# Exercise goal
Omit the pictures and copy the entries exactly.

(Provided records Opens)

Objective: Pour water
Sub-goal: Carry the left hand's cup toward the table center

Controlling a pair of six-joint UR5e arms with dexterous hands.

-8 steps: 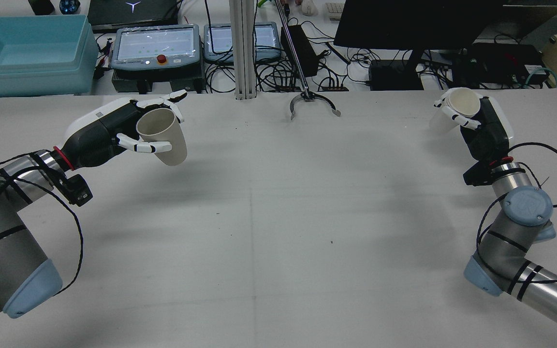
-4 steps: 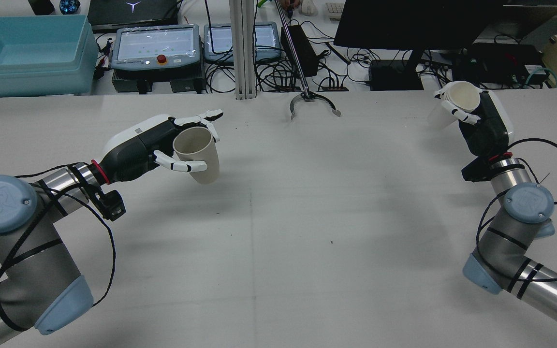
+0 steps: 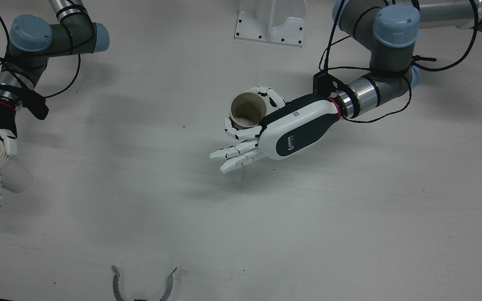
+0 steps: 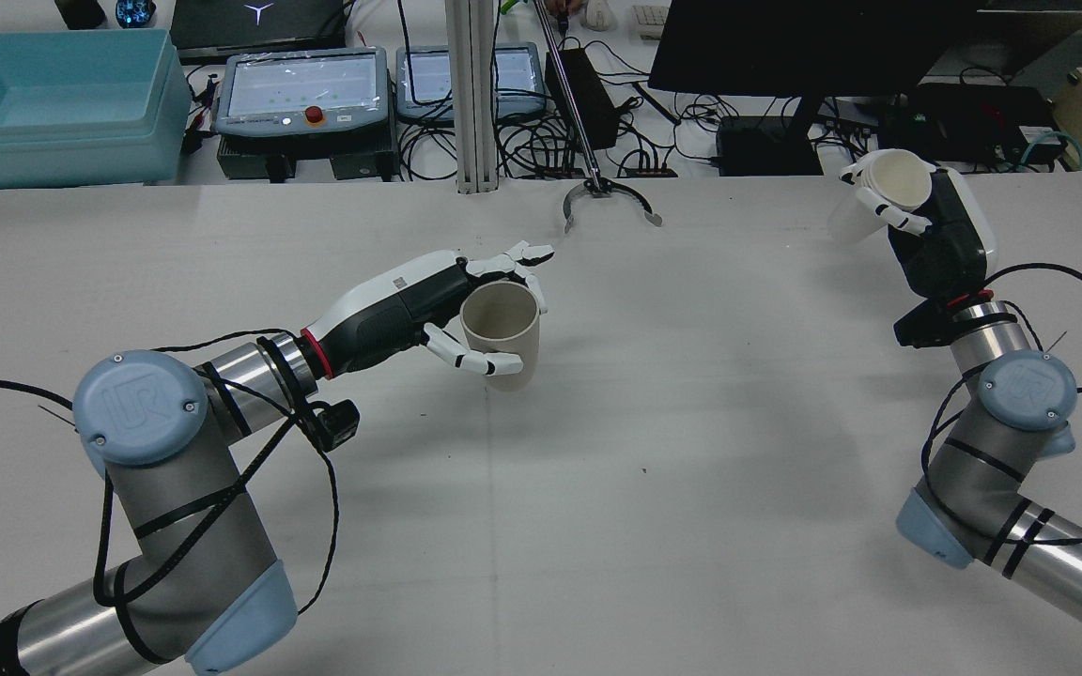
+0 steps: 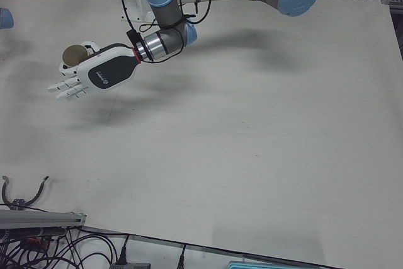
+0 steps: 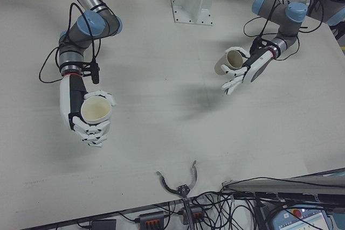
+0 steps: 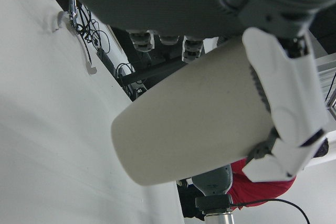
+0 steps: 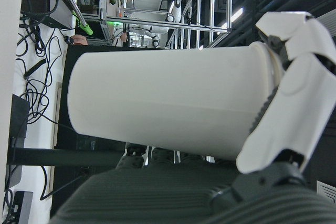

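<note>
Paper, thin and light: both cups will likely crush under a hard squeeze, so a grip round the wall suits. The left hand [image 4: 428, 302] holds a beige cup [image 4: 501, 334] upright above mid-table; the right hand [image 4: 926, 230] clasps a white cup [image 4: 888, 192] over the table's far right corner.

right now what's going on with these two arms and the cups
Each hand holds a paper cup off the table. The left hand grips a beige cup upright over the middle of the table, some fingers spread free. The right hand holds a white cup far off near its own edge. The cups are well apart and no pouring shows. Whether either cup holds water cannot be told.
</note>
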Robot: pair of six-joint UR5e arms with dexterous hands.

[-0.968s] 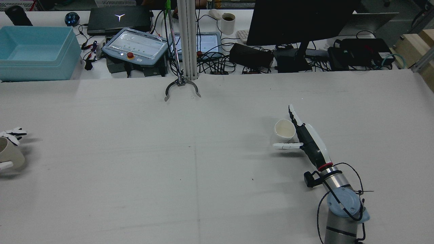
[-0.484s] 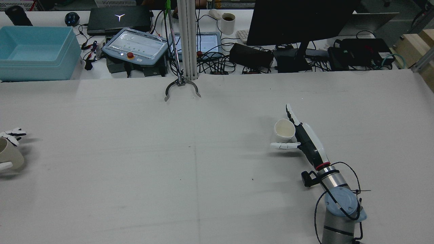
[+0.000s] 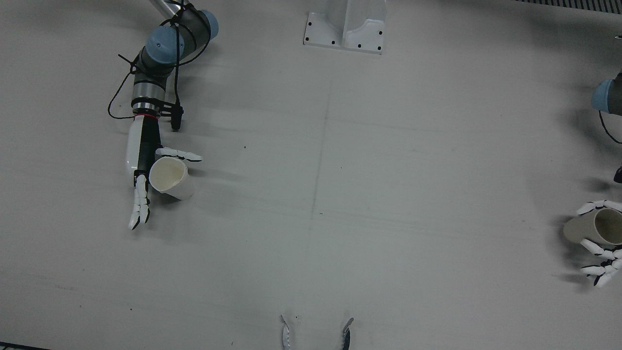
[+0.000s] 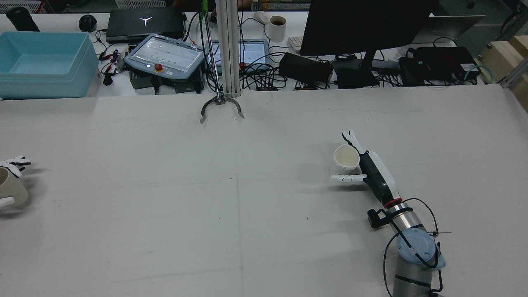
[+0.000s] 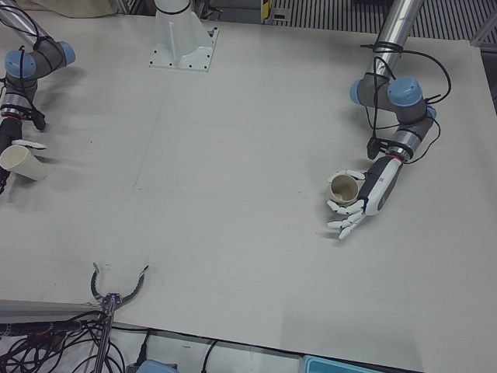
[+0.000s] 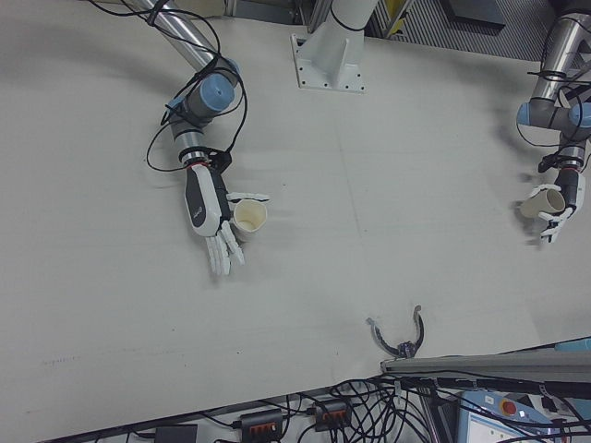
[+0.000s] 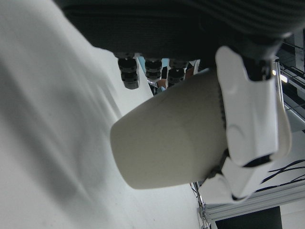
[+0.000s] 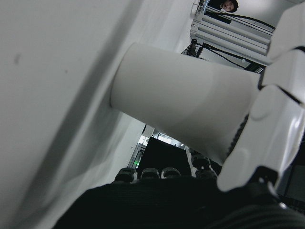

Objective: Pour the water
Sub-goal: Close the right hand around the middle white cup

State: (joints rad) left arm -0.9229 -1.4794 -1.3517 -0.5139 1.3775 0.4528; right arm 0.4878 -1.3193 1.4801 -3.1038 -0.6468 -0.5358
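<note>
A white paper cup stands on the table beside the palm of my right hand. The thumb lies against its wall, and the fingers stretch nearly straight past it; the right hand is open. In the rear view this cup sits left of the right hand. In the right hand view the cup's base touches the table. At the table's other side my left hand is shut on a beige cup, thumb on one side and fingers on the other. In the left hand view this cup hangs slightly off the surface.
A metal grabber claw lies at the middle of the table's far edge. The white mast base is bolted down between the arms. Beyond the table are a blue bin, a teach pendant and a monitor.
The right hand's fingers have drawn in a little toward the white cup, and its wrist shifted slightly. The left hand with the beige cup drifted slightly toward the rear view's left edge.
</note>
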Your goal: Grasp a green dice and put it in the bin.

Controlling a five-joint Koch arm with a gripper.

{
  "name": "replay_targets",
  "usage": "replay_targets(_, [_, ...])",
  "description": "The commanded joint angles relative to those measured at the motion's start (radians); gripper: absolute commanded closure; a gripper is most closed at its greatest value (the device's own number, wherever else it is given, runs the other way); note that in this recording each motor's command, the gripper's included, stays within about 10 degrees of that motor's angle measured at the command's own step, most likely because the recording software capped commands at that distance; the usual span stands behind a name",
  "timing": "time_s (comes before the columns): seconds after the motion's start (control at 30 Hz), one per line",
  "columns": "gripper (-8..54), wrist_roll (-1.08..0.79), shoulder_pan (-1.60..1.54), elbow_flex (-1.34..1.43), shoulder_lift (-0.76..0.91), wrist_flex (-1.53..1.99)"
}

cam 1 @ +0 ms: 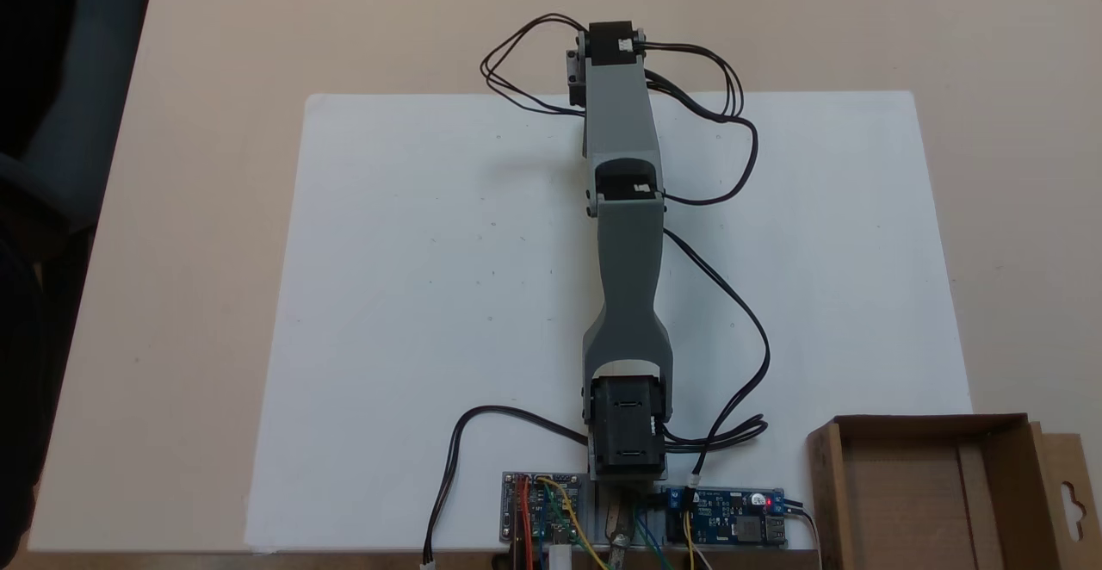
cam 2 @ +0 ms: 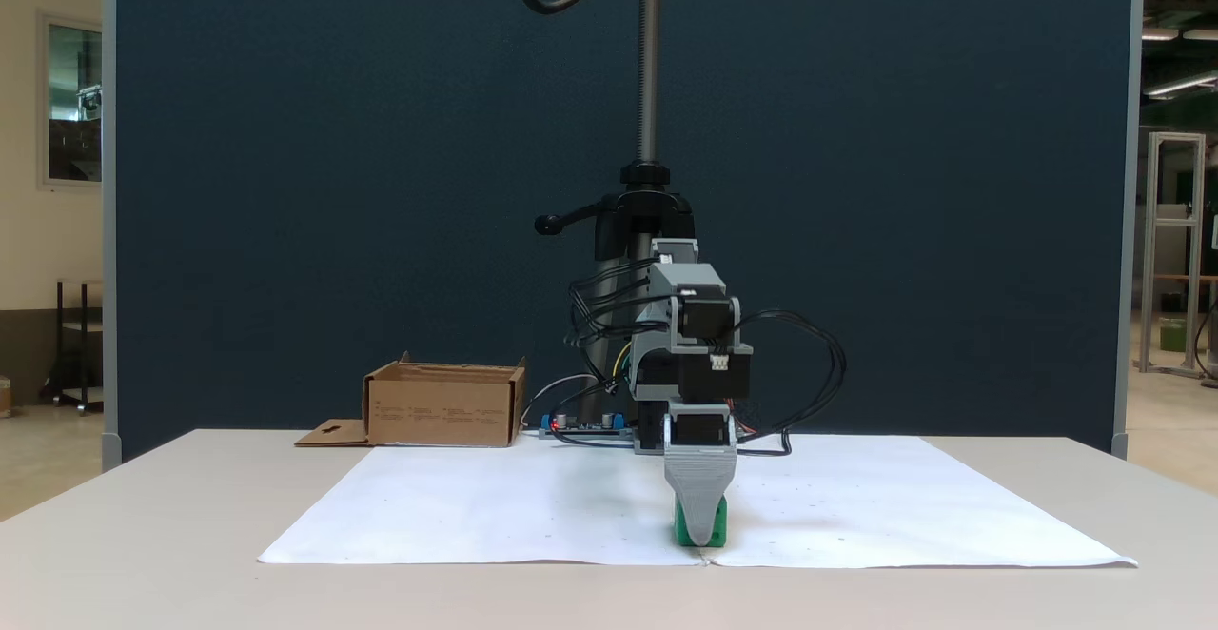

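A: Where's the green dice (cam 2: pixel 720 521)?
B: Low at six o'clock in a fixed view, bright green, on white paper, mostly hidden.
A: The bin (cam 1: pixel 913 501)?
B: Brown cardboard, open-topped, upright, at five o'clock.

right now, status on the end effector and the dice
End effector down at the white sheet, state unclear. Green dice right behind its tip. Bin beside the base, path looks open.

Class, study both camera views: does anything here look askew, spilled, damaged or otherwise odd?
Nothing stands out. The bin sits upright beside the paper sheet, and the end effector is down at the green dice on the sheet. Loose cables trail from the arm.
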Motion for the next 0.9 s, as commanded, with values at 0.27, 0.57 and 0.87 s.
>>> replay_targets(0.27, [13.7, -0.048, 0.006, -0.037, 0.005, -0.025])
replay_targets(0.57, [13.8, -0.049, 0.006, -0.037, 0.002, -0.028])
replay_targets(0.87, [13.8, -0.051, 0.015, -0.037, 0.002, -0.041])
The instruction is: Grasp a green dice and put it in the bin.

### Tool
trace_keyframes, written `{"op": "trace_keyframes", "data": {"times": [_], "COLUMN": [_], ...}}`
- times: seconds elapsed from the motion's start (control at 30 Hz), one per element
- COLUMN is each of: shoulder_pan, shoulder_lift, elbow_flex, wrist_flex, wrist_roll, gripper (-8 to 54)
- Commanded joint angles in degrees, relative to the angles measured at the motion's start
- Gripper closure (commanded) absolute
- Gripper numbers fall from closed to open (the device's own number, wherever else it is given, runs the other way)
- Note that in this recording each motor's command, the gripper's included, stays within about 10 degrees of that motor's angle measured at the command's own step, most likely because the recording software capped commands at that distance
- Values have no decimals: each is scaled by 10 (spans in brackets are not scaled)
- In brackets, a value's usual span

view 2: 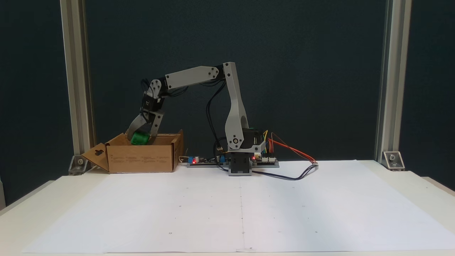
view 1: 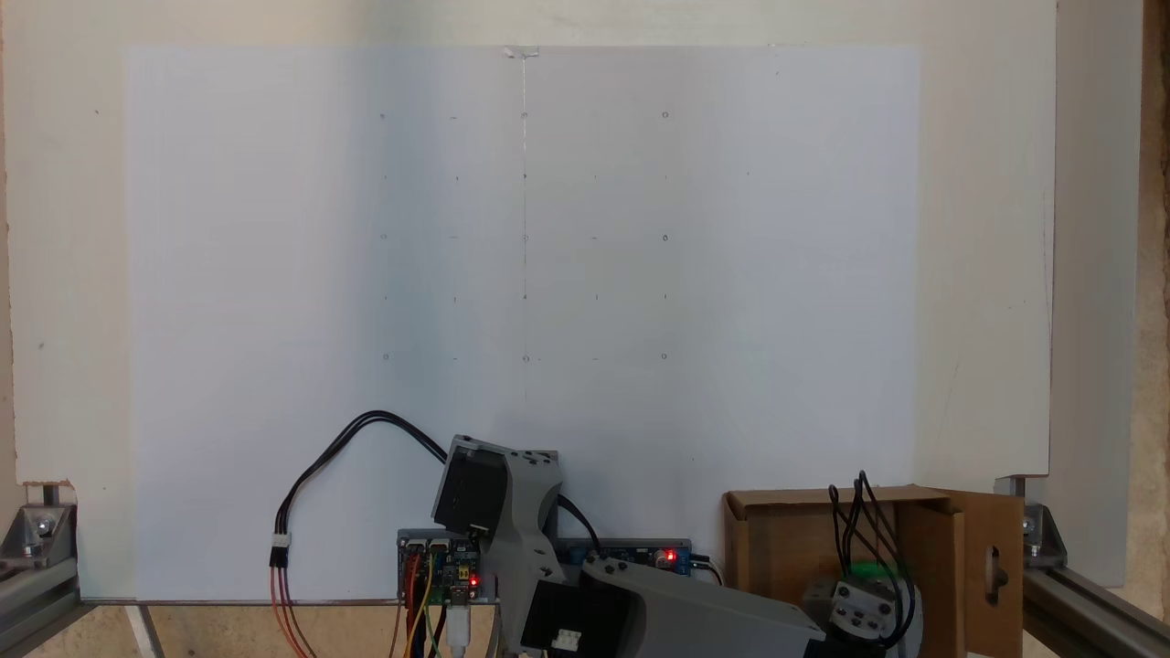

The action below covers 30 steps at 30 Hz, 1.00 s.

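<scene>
White paper sheet (view 2: 241, 206) with faint grid marks covers most of the pale table (view 2: 426, 185), set against a dark backdrop between two aluminium posts. At the sheet's far edge, left of the base in the side-on fixed view, stands the bin (view 2: 142, 158), a brown cardboard box with its keyhole flap splayed outward. From the base the Koch arm (view 2: 234, 106) reaches over and bends down into the box opening. Its gripper (view 2: 141, 139) sits just at the rim, jaws closed onto the green dice (view 2: 139, 138), which hangs over the box interior; the top-down fixed view shows green (view 1: 868, 571) under the wrist, inside the cardboard walls. By my reading, the pick and carry are finished; only the release remains, then pulling the arm clear.
</scene>
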Motion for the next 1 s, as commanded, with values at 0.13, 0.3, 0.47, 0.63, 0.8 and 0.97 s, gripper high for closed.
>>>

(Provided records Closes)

# Completed task
Objective: Pour water
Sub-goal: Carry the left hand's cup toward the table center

Controlling a pair of six-joint UR5e arms with dexterous hands.

-8 steps: 
-4 steps: 
+0 steps: 
+0 steps: 
+0 steps: 
+0 steps: 
+0 steps: 
+0 steps: 

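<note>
Paper, thin and light: both cups will likely crush under a hard squeeze, so a grip round the wall suits. The left hand [image 4: 428, 302] holds a beige cup [image 4: 501, 334] upright above mid-table; the right hand [image 4: 926, 230] clasps a white cup [image 4: 888, 192] over the table's far right corner.

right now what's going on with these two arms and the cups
Each hand holds a paper cup off the table. The left hand grips a beige cup upright over the middle of the table, some fingers spread free. The right hand holds a white cup far off near its own edge. The cups are well apart and no pouring shows. Whether either cup holds water cannot be told.
</note>
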Robot: pair of six-joint UR5e arms with dexterous hands.

[-0.968s] 
[-0.484s] 
[+0.000s] 
[+0.000s] 
[+0.000s] 
[+0.000s] 
[+0.000s] 
[+0.000s] 

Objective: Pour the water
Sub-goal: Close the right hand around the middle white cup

State: (joints rad) left arm -0.9229 -1.4794 -1.3517 -0.5139 1.3775 0.4528; right arm 0.4878 -1.3193 1.4801 -3.1038 -0.6468 -0.5358
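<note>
A white paper cup stands on the table beside the palm of my right hand. The thumb lies against its wall, and the fingers stretch nearly straight past it; the right hand is open. In the rear view this cup sits left of the right hand. In the right hand view the cup's base touches the table. At the table's other side my left hand is shut on a beige cup, thumb on one side and fingers on the other. In the left hand view this cup hangs slightly off the surface.
A metal grabber claw lies at the middle of the table's far edge. The white mast base is bolted down between the arms. Beyond the table are a blue bin, a teach pendant and a monitor.
The right hand's fingers have drawn in a little toward the white cup, and its wrist shifted slightly. The left hand with the beige cup drifted slightly toward the rear view's left edge.
</note>
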Your goal: Grasp a green dice and put it in the bin.

Controlling a five-joint Koch arm with a gripper.

{
  "name": "replay_targets",
  "usage": "replay_targets(_, [_, ...])",
  "description": "The commanded joint angles relative to those measured at the motion's start (radians); gripper: absolute commanded closure; a gripper is most closed at its greatest value (the device's own number, wherever else it is given, runs the other way); note that in this recording each motor's command, the gripper's included, stays within about 10 degrees of that motor's angle measured at the command's own step, most likely because the recording software capped commands at that distance; the usual span stands behind a name",
  "timing": "time_s (comes before the columns): seconds after the motion's start (control at 30 Hz), one per line",
  "columns": "gripper (-8..54), wrist_roll (-1.08..0.79), shoulder_pan (-1.60..1.54), elbow_flex (-1.34..1.43), shoulder_lift (-0.76..0.91), wrist_flex (-1.53..1.99)"
}

cam 1 @ +0 ms: 
cam 2 @ +0 ms: 

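A: Where's the green dice (cam 2: pixel 720 521)?
B: Low at six o'clock in a fixed view, bright green, on white paper, mostly hidden.
A: The bin (cam 1: pixel 913 501)?
B: Brown cardboard, open-topped, upright, at five o'clock.

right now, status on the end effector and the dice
End effector down at the white sheet, state unclear. Green dice right behind its tip. Bin beside the base, path looks open.

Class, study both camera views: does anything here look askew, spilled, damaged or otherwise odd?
Nothing stands out. The bin sits upright beside the paper sheet, and the end effector is down at the green dice on the sheet. Loose cables trail from the arm.
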Motion for the next 0.9 s, as commanded, with values at 0.27, 0.57 and 0.87 s.
>>> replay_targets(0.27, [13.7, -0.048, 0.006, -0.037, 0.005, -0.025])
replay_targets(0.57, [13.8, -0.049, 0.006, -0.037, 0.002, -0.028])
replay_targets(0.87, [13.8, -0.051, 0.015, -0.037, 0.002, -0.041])
The instruction is: Grasp a green dice and put it in the bin.

### Tool
trace_keyframes, written `{"op": "trace_keyframes", "data": {"times": [_], "COLUMN": [_], ...}}`
- times: seconds elapsed from the motion's start (control at 30 Hz), one per element
- COLUMN is each of: shoulder_pan, shoulder_lift, elbow_flex, wrist_flex, wrist_roll, gripper (-8 to 54)
- Commanded joint angles in degrees, relative to the angles measured at the motion's start
- Gripper closure (commanded) absolute
- Gripper numbers fall from closed to open (the device's own number, wherever else it is given, runs the other way)
- Note that in this recording each motor's command, the gripper's included, stays within about 10 degrees of that motor's angle measured at the command's own step, most likely because the recording software capped commands at that distance
- Values have no decimals: each is scaled by 10 (spans in brackets are not scaled)
- In brackets, a value's usual span

view 2: 
view 1: 

The action below covers 30 steps at 30 Hz, 1.00 s.

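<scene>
White paper sheet (view 2: 241, 206) with faint grid marks covers most of the pale table (view 2: 426, 185), set against a dark backdrop between two aluminium posts. At the sheet's far edge, left of the base in the side-on fixed view, stands the bin (view 2: 142, 158), a brown cardboard box with its keyhole flap splayed outward. From the base the Koch arm (view 2: 234, 106) reaches over and bends down into the box opening. Its gripper (view 2: 141, 139) sits just at the rim, jaws closed onto the green dice (view 2: 139, 138), which hangs over the box interior; the top-down fixed view shows green (view 1: 868, 571) under the wrist, inside the cardboard walls. By my reading, the pick and carry are finished; only the release remains, then pulling the arm clear.
</scene>
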Motion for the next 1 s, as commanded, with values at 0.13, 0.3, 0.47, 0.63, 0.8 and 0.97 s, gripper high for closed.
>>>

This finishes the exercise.